# Assigned task:
Please restate verbatim the lines that open the listing below, ending with the line in which "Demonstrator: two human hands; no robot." occurs.
== Segment start ==
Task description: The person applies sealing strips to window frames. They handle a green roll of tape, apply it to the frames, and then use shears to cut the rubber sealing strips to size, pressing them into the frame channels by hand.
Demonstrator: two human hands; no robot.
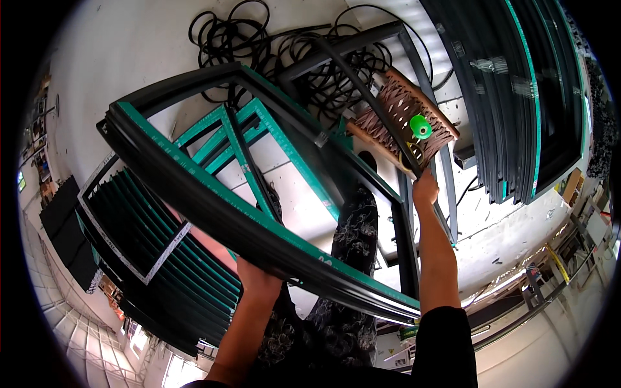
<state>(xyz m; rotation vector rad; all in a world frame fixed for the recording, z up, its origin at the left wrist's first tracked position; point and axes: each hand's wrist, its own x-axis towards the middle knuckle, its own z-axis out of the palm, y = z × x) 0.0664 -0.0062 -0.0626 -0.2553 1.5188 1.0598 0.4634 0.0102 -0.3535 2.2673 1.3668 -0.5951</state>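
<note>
A large black window-like frame (194,189) with green film along its edges is tilted in front of me. My left hand (257,279) is closed around its near long side; the fingertips are hidden behind it. Farther right, my right hand (425,189) is closed on the near end of a slim dark bar (362,94). Whether that bar belongs to another frame I cannot tell. Beneath the bar stands a brown woven stool (394,97), with a bright green spool-like piece (420,128) on it.
Tangled black cord (229,39) lies on the pale floor beyond the frame. Smaller green-filmed frames (249,165) show through its opening. A tall stack of black frames (495,97) stands at right, and another stack (162,258) at left. My legs (356,233) are close below.
</note>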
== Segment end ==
# Output of the task:
Task description: The person applies sealing strips to window frames. They handle a green roll of tape, apply it to the frames, and then use shears to cut the rubber sealing strips to size, pressing them into the frame channels by hand.
Demonstrator: two human hands; no robot.

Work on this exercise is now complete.